Electrophoretic mobility shift assay using the purified ΔN-NifA protein and Herbaspirillum seropedicae nifB promoter region. The procedure was performed as described in Material and Methods. The nifB promoter region was labeled with the fluorophores FAM and VIC and incubated with increasing concentrations of purified His-N-truncated NifA (lane 1, absence of ΔN-NifA; lanes 2 to 7, 0.16, 0.4, 0.8, 1.2, 1.6, 3.2 µM ΔN-NifA, respectively). Arrows indicate unbound DNA and the DNA-protein complex.

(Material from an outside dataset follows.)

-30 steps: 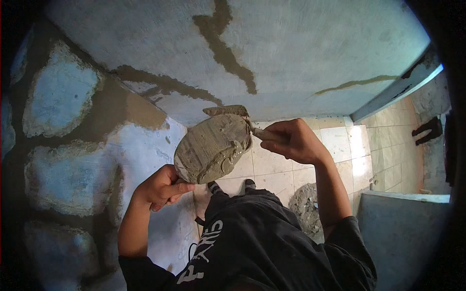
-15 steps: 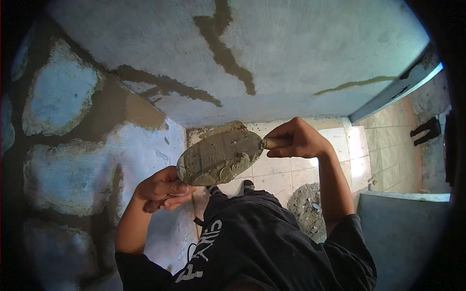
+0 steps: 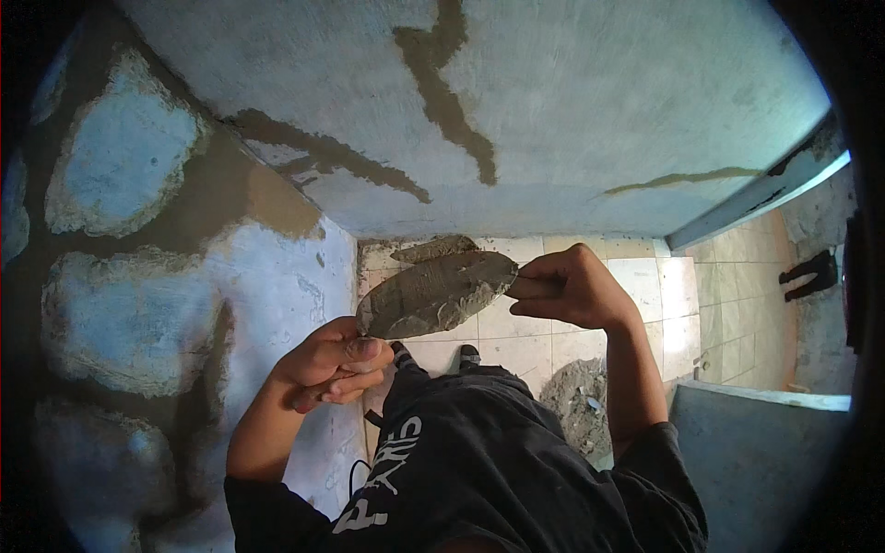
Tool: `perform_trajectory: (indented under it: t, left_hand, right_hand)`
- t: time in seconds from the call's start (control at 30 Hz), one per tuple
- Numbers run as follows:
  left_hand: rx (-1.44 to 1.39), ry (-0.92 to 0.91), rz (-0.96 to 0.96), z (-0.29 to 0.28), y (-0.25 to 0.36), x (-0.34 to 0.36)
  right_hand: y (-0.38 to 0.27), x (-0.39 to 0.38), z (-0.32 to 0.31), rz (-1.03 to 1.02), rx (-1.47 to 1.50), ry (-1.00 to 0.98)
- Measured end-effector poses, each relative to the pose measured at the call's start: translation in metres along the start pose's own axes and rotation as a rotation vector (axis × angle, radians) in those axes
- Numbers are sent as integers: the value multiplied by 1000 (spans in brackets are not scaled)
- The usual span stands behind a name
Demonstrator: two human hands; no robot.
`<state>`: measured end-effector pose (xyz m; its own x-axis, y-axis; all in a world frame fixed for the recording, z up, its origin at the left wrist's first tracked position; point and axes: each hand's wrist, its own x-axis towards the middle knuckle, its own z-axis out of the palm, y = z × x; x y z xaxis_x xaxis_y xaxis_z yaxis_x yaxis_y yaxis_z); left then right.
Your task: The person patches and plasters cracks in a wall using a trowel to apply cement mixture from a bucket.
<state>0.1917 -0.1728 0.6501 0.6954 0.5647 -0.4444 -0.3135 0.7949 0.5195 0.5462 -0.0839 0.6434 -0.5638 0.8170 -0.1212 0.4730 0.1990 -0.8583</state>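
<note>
1. Between your two hands, in front of your body and above the tiled floor (image 3: 512,352), is the rounded board (image 3: 410,293), its upper face coated with grey mortar (image 3: 456,311).
2. Your left hand (image 3: 336,364) is closed at the board's near left rim, thumb by the edge and fingers folded in below; whether they wrap a grip underneath, I cannot tell.
3. Your right hand (image 3: 585,288) is wrapped firmly round the handle of the trowel (image 3: 438,247), just beside the board's right rim. The blade shows past the far rim, caked with grey; I cannot tell whether it touches the board.
4. You probably hold the board from one side so that its far and right sides stay free for the blade, and keep both tools before your chest so that they meet easily.
5. As a carrier, the board bears mortar that looks thicker and lumpier along its near edge, thinner and streaked across the middle.
6. To the right of your feet (image 3: 468,356) lies a grey heap (image 3: 567,396) with a small pale scrap in it; I cannot make out whether any tub or sheet sits beneath.
7. Beyond the board, brown streaks (image 3: 447,101) run across the front wall (image 3: 599,101).
</note>
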Motion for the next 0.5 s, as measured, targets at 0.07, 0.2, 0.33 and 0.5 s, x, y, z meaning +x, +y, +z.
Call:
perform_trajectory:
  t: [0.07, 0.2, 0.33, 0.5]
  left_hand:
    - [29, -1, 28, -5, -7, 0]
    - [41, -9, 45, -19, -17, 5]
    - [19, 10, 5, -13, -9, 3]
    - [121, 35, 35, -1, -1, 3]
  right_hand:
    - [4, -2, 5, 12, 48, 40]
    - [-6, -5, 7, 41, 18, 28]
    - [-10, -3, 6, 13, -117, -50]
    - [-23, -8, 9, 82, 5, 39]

Models for the regulation of NifA activity of A. brasilense and H. seropedicae in response to the levels of ammonium and oxygen have been proposed (6,7,18,19). According to these models, the N-terminal domain folds over the catalytic central domain inhibiting transcription activation under high ammonium conditions. In the presence of low ammonium concentrations, a PII protein (GlnB for A. brasilense or GlnK for H. seropedicae) interacts with the N-terminal domain, relieving the inhibition. Our results agree with these models since we did not observe ammonium regulation or dependence on the co-expression of the A. brasilense GlnB protein. Regulation by oxygen, in turn, has been proposed to rely on a probable Fe-S cluster located in the central domain and IDL linker (5). Monteiro et al. (7), using an N-truncated form of H. seropedicae NifA, also showed that an aerobically purified NifA retained DNA-binding activity. Moreover, Oliveira et al. (18) produced mutants for each of the four cysteine residues of the putative Fe-S cluster binding motif in H. seropedicae NifA, and observed that the mutant proteins were still able to bind DNA although the ability to activate transcription was completely abolished. Oxidation of the Fe-S cluster may trigger conformational changes affecting nucleotide binding and/or hydrolysis necessary for transcriptional activation, as proposed (18,20). Therefore, under aerobic conditions, the oxidized Fe-S cluster would lead to a transcriptionally inactive form of NifA possibly compromising the catalytic activity of the central domain. It is possible that the affinity of the oxidized NifA for nif promoters is also decreased, but this possibility has not been experimentally tested. Our data show that while the N-truncated NifA is inactive in vivo under aerobic conditions, it still retains DNA-binding activity, suggesting that the oxidized form of NifA bound to DNA is not competent to activate transcription. A similar result was also reported for the H. seropedicae NifA, thus raising the possibility that a common mechanism of oxygen-dependent NifA activity control operates in both A. brasilense and H. seropedicae.